In the reply, include exactly the lines of the entries below from the first to the line with "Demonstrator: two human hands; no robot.", that line included.
■ ■ ■
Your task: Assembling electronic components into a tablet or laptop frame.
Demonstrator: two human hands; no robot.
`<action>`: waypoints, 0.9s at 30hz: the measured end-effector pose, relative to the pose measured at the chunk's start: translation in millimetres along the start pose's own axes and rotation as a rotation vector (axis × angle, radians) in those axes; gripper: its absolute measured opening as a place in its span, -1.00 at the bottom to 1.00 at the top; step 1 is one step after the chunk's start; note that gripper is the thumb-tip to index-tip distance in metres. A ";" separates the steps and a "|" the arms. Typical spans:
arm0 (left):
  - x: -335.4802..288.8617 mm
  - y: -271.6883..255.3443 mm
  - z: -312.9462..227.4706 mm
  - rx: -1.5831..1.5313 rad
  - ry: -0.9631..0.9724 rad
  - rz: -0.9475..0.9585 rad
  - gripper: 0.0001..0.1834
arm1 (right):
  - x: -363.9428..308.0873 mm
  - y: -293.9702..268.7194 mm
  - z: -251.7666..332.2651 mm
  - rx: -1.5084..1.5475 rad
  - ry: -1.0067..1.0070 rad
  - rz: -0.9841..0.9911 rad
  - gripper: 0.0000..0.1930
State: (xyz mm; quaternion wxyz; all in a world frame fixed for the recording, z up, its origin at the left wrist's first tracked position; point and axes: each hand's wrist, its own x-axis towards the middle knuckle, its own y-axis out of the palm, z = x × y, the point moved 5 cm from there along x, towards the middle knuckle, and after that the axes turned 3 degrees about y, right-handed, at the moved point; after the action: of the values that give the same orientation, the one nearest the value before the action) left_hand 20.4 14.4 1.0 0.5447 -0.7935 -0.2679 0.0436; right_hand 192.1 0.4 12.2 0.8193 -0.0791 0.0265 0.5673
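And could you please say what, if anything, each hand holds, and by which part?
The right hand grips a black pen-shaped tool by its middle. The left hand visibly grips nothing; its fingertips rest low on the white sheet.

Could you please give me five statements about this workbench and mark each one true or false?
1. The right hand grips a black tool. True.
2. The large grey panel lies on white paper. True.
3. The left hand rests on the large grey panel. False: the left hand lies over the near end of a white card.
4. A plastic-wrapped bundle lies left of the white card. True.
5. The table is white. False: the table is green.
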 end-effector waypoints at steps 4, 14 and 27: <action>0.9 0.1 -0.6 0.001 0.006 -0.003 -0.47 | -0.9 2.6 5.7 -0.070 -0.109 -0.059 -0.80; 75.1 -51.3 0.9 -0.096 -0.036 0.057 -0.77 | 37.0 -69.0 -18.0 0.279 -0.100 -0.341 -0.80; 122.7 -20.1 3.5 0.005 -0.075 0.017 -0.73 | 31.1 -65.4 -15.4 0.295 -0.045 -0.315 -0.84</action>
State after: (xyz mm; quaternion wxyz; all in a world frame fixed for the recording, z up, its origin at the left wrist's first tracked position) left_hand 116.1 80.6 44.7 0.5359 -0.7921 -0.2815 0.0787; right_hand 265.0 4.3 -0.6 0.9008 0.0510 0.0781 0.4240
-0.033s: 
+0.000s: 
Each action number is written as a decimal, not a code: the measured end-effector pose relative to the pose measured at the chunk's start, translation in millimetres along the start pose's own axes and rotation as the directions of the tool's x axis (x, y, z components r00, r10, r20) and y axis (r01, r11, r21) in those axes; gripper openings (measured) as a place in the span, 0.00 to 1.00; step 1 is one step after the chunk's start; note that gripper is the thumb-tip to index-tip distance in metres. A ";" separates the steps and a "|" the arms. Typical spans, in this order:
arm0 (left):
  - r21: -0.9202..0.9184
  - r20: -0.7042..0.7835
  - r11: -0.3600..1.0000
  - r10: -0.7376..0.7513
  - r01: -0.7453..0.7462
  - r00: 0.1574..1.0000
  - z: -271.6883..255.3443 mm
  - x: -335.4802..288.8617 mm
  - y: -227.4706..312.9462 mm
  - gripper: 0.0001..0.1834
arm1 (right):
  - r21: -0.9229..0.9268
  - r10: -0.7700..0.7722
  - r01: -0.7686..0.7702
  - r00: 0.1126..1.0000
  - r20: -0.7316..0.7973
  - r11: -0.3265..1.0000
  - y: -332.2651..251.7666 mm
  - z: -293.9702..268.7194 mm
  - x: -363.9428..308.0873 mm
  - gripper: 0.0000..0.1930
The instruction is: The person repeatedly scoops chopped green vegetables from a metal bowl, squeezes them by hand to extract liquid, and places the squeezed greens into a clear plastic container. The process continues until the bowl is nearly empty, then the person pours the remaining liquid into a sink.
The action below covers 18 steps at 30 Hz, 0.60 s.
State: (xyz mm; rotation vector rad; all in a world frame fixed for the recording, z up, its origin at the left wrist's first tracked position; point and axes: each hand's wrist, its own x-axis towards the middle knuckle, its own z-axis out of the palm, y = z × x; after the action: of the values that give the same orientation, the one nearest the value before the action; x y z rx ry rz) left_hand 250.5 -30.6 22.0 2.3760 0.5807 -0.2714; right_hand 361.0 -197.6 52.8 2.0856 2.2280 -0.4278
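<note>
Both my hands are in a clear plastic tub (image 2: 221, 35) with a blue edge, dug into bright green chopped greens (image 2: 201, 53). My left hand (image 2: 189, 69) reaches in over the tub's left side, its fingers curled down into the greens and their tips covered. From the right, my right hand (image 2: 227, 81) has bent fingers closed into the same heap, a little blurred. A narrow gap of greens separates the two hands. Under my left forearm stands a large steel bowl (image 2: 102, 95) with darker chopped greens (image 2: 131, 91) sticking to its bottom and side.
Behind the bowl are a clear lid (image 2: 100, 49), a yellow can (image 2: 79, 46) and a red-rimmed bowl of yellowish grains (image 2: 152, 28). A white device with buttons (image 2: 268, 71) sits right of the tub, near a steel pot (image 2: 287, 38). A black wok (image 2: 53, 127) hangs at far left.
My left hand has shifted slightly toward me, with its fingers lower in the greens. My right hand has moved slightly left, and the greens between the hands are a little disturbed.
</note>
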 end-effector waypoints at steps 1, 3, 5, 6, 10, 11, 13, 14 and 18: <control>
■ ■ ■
— RESPONSE —
Your task: Assembling electronic components into a tablet or laptop frame.
Demonstrator: two human hands; no robot.

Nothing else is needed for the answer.